Speaking of gaming, are you still a gamer these days? If so, what do you enjoy playing?

Because of time issues, I mostly play iPhone games, though I am also checking out several of the Facebook and casual games that come out. Sometimes I only spend enough time to understand the basic structure and design elements of a game. Other times I get sucked in and play the game until I’ve pretty much maxxed out my experience of it.

How else do you tend to escape these days?

Besides games, I practice tai chi, watch movies and take walks in forests. Sometimes I also climb trees, but not so much recently.

Would you have any words of advice for the would-be-writers out there?
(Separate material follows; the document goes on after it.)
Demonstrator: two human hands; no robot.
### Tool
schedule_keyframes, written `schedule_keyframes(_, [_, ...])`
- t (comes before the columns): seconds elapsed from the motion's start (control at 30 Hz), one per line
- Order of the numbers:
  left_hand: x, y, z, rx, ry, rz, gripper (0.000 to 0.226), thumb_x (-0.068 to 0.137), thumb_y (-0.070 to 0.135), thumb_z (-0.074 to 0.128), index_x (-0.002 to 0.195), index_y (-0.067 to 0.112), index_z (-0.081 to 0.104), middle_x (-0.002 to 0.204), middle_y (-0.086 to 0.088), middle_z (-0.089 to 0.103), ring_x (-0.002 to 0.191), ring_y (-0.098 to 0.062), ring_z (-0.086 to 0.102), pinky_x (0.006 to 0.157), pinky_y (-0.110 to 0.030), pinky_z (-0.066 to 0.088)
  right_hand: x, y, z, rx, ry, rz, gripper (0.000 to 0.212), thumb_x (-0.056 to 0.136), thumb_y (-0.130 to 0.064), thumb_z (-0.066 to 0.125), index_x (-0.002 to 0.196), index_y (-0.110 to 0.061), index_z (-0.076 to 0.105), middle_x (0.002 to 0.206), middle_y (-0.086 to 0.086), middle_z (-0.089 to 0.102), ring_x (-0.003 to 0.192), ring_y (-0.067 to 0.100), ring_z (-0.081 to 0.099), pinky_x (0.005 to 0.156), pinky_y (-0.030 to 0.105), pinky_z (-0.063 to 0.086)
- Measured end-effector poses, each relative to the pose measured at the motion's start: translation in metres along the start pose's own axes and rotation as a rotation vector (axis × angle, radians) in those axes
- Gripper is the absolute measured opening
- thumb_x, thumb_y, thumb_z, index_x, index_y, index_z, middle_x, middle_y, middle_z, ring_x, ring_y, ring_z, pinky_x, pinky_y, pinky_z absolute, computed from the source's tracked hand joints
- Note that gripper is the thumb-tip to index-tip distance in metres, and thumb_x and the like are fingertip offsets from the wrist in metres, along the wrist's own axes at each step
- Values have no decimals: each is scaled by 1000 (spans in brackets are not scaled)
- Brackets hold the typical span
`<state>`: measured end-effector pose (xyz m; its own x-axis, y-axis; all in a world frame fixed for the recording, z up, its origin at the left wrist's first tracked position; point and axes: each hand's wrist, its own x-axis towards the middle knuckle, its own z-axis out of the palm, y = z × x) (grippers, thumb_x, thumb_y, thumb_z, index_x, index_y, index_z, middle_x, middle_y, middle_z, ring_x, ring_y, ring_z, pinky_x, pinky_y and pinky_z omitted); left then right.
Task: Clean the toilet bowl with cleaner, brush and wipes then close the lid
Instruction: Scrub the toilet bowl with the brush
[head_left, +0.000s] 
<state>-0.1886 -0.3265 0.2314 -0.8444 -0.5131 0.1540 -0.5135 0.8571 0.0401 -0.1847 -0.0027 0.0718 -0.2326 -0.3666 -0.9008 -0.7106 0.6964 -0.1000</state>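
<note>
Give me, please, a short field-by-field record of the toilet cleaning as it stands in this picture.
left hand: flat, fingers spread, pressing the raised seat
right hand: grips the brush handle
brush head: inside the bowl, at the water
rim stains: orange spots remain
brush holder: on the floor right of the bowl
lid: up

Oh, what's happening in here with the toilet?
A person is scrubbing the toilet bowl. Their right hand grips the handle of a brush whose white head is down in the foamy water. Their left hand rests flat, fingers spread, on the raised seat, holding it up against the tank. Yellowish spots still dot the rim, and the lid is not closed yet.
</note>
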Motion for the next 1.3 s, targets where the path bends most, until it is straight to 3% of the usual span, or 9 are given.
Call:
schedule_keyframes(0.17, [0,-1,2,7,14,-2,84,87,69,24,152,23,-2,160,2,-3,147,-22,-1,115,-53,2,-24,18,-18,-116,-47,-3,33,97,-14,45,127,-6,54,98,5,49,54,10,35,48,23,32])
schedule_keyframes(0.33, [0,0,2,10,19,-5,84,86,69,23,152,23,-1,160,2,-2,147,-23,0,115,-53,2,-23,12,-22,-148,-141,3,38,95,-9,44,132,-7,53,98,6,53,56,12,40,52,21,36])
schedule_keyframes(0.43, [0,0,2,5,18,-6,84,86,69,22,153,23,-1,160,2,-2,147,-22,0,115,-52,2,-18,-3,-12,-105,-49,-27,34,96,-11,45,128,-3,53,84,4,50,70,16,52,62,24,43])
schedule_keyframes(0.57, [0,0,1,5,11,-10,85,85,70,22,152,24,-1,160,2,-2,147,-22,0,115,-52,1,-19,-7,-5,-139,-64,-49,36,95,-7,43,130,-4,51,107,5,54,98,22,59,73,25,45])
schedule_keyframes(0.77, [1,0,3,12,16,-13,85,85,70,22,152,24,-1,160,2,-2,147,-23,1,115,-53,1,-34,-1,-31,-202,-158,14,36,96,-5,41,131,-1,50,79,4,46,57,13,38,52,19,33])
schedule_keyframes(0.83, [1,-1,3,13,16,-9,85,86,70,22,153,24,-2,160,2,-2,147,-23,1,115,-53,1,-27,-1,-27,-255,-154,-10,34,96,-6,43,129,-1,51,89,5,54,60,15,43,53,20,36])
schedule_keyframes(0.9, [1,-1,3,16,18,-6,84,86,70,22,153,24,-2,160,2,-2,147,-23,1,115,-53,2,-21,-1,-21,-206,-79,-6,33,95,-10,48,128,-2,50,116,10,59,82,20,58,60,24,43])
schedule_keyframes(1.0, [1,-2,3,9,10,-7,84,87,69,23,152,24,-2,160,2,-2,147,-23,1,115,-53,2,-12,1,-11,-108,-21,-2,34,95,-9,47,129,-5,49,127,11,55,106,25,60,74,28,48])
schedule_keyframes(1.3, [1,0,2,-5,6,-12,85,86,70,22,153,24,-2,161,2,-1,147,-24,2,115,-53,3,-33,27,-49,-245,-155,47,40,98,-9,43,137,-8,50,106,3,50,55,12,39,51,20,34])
Write. (As my mentor Theodore Sturgeon used to say, “A writer will write in the dirt with a sharp stick if nothing else is available.” He also used to say “Ask the next question.” That was his motto, and a great one for a writer.)

As someone who is no stranger to writing strategy guides for video games, there’s something I’ve often wondered about the authors. Do you basically play the game to death, backwards and forwards, learning and experiencing everything you possibly can so that you can write as detailed a guide as possible, or does the company making the game often help out with the content or at least allowing the author access to tools and information that make life easier for the author?

It varies. Sometimes I’ve had to completely master a game and figure out all its secrets. Often I did that with other players of exceptional skills. Sometimes I did it on my own. More often than not, these days, you get a lot of help from the company, which is necessary in getting the strat guide on the market the day the game releases. In the old days, when I first started Prima’s strategy guide division, there was no fixed deadline for the book, though we tried to come as close as possible to the release date. But there were no rules for strategy guides then. Now there are all kinds of expectations, and the art of writing them has evolved considerably. Back in the early 1990s, I was very experimental, trying different formats and approaches to strat guides, including writing them as novels in which the hints and clues for completing the game were embedded in the writing, or in which the story of the game was expanded, as I did in both the X-Wing and TIE Fighter strat guides. I don’t think anyone tries those techniques now, nor do they have time for too much extra work.

Is there anything else you’d like to share with this gamer/reader audience?

Continue to expect the game industry to evolve, and as a gamer or designer, continue to push the genre to go further, not only technically, but in terms of meaning and relevance to our lives. Think of the evolution of movies, which very quickly began to tackle the most critical moments of our times and to create commentary on the human condition. Today, there are movies for all kinds of purposes, and many of them are pure fluff, but there are many movies that touch us, make us think or document what’s going on in the world for all to see. Games can do that, too, and with the extra power of giving us choice over our actions and a chance to see different consequences to different decisions.

I was recently present when Clint Hocking was being interviewed, and the interviewer mentioned how uncomfortable he was playing Far Cry 2, where he was essentially playing the bad people in an African setting. Hocking’s answer? “Good. You should feel uncomfortable.” This is a brilliant example of using a great game to make someone think and feel and question a real issue in the world. There are a lot of ways to add value to our gaming experience. I can’t think of all of them. I’m hoping a new generation of game designers will level up our industry to become more powerful and more relevant to our lives, to our society, and to the world as a whole. It’s always fun to blow things up or cut down a mob of enemies, but we can do more, and I think it’s a requirement of our future growth.